> _The task_:
When you reach the line with "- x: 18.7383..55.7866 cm" in the records below, begin transcribing exactly and continue up to and including the line with "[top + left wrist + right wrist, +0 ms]", leaving out every picture.

> _Source data_:
┌────────

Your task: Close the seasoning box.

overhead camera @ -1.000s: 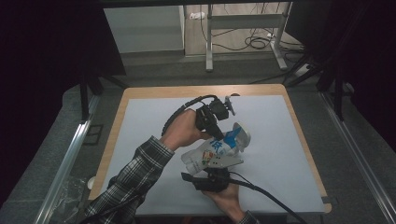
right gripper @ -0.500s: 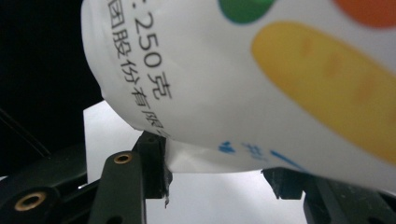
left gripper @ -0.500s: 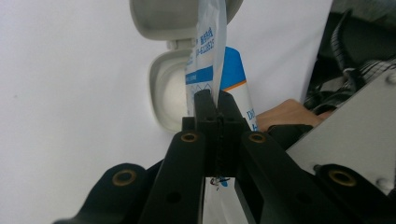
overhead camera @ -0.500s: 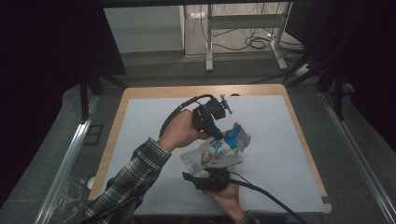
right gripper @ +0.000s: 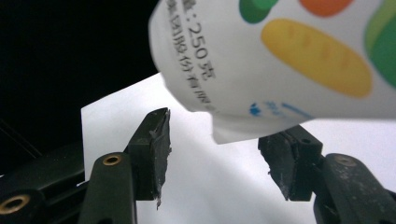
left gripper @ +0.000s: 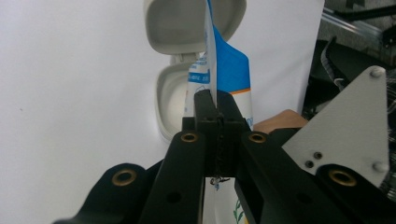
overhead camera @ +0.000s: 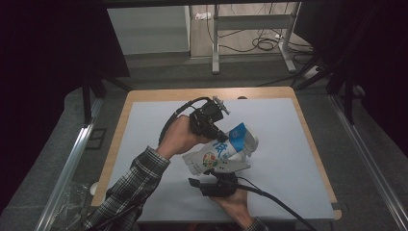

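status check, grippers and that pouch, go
Left gripper shut on the pouch edge. Right gripper open, jaws just widened, pouch corner above them, pads clear. White hinged case open on the table behind.

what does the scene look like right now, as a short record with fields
held item: white and blue printed plastic pouch
left gripper: shut on the pouch's thin sealed edge
right gripper: open, jaws have just been opening, the pouch's lower corner above the gap, pads not pressing it
other item: white hinged plastic case, lid open, beside the pouch
surface: pale sheet on a wooden table
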Demonstrator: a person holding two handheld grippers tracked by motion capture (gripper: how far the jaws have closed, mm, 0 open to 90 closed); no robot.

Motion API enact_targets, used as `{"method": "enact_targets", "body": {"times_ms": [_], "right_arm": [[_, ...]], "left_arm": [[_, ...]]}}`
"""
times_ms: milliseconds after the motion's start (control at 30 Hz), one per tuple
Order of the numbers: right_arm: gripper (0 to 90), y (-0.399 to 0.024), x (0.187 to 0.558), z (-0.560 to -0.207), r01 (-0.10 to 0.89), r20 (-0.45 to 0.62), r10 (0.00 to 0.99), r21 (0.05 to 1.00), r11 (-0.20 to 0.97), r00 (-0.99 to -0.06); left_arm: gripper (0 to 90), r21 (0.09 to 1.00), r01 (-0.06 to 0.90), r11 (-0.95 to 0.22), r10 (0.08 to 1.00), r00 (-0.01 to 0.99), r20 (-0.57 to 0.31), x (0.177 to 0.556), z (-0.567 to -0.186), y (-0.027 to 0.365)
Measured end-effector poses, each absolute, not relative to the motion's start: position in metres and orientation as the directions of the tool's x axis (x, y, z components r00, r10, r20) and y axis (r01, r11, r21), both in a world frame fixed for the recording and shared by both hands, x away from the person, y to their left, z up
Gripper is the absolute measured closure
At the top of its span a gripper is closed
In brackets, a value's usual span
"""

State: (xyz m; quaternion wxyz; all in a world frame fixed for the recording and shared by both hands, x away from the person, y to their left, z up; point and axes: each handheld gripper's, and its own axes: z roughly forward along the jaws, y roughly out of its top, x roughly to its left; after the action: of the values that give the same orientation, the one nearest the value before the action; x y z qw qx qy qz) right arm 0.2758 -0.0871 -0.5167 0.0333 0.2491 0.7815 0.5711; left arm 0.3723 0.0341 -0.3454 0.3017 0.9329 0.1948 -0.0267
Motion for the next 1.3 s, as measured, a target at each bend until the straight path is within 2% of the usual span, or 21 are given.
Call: {"method": "enact_targets", "body": {"times_ms": [433, 1300], "right_arm": [[43.0, -0.102, 0.271, -0.515, 0.354, 0.229, 0.431, 0.905, 0.236, -0.873], [44.7, -0.142, 0.273, -0.494, 0.407, 0.315, 0.439, 0.904, 0.131, -0.841]], "left_arm": [[90.0, 0.634, 0.369, -0.679, 0.343, 0.924, -0.17, 0.373, -0.356, 0.051], [90.0, 0.75, 0.34, -0.567, 0.32, 0.93, -0.18, 0.359, -0.37, 0.093]]}}
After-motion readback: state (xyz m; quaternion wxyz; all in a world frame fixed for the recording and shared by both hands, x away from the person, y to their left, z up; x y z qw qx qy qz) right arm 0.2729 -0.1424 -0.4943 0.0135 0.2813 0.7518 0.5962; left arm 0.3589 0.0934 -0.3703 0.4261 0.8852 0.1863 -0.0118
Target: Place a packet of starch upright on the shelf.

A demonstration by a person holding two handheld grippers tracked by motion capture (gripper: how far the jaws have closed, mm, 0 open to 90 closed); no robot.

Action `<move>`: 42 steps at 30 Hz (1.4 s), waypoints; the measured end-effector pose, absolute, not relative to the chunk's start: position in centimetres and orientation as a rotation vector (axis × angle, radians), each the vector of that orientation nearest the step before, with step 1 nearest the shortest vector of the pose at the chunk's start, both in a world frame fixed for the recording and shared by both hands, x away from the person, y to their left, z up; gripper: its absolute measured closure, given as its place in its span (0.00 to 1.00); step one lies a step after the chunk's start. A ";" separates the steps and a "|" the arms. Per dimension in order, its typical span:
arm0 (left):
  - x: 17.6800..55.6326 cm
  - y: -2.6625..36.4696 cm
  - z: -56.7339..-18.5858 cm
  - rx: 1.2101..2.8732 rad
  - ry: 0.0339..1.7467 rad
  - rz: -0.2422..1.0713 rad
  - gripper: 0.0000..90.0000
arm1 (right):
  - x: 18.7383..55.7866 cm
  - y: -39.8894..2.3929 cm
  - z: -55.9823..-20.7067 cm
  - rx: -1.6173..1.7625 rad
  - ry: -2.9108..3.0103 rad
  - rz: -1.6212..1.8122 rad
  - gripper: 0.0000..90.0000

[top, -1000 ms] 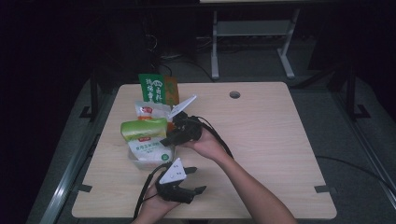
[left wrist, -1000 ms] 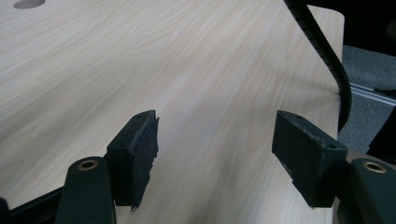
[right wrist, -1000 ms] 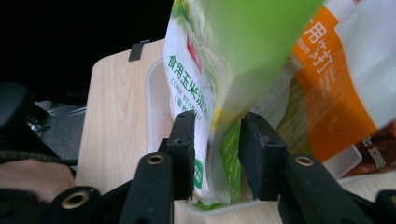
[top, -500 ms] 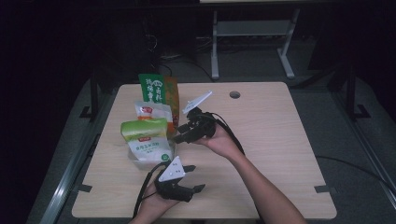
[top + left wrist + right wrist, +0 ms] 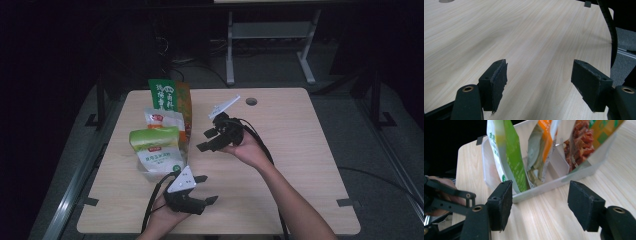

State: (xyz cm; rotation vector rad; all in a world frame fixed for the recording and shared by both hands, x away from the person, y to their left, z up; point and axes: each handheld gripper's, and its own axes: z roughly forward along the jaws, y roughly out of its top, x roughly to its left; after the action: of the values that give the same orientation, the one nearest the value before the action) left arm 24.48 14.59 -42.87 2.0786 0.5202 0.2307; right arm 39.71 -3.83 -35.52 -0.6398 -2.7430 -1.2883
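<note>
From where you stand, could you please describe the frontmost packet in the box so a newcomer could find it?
On the wooden table, a clear plastic box sits left. Three packets stand inside; the light-green-topped white packet is nearest the person, ahead of the small white packet.

Light wood tabletop (image 5: 300, 165) with a small round cable hole (image 5: 251, 101) near the far edge. Behind it there's a grey metal stand (image 5: 270, 35) on the dark floor (image 5: 380, 150), and a black cable (image 5: 385, 180) trails off right.

Table (image 5: 300, 150): pale wood grain. Container (image 5: 584, 168): clear plastic. Front packet (image 5: 156, 150): green top, white lower panel. Middle packet (image 5: 161, 119): white, red mark. Rear packet (image 5: 165, 95): green and orange. Gripper pads (image 5: 500, 203): black.
</note>
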 end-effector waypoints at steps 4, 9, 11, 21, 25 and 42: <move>24.5 14.7 -42.8 2.074 0.527 0.233 0.32 | 39.8 -4.7 -35.6 -0.665 -2.740 -1.294 0.38; 24.5 14.7 -42.8 2.075 0.529 0.232 0.31 | 39.9 -5.7 -35.9 -0.712 -2.721 -1.294 0.37; 24.5 14.7 -42.8 2.072 0.531 0.234 0.31 | 40.0 -6.2 -36.0 -0.725 -2.726 -1.294 0.37; 24.6 14.9 -42.7 2.071 0.537 0.235 0.31 | 40.0 -8.3 -36.0 -0.791 -2.718 -1.303 0.35; 24.6 14.9 -42.7 2.071 0.539 0.234 0.31 | 39.9 -9.0 -36.0 -0.823 -2.716 -1.301 0.34; 24.7 15.1 -42.6 2.071 0.540 0.244 0.31 | 39.2 -12.5 -36.2 -0.924 -2.719 -1.286 0.32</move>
State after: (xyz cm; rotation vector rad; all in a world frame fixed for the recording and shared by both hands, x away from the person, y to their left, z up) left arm 24.72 15.09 -42.65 2.0705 0.5399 0.2442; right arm 39.22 -12.47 -36.18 -0.9240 -2.7191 -1.2857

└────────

> _Answer_:
  - x: 18.7383..55.7866 cm
  - y: -39.8894..2.3929 cm
  - z: -55.9823..-20.7067 cm
  - rx: -1.6173..1.7625 rad
  - ry: -2.9108..3.0103 rad
  - rz: -1.6212..1.8122 rad
  - gripper: 0.0000..90.0000

[top, -1000 ms] 
[left wrist, -1000 ms] 
[right wrist, -1000 ms] 
[top, -500 ms] 
[top + left wrist + right wrist, +0 ms] 

This answer is now complete.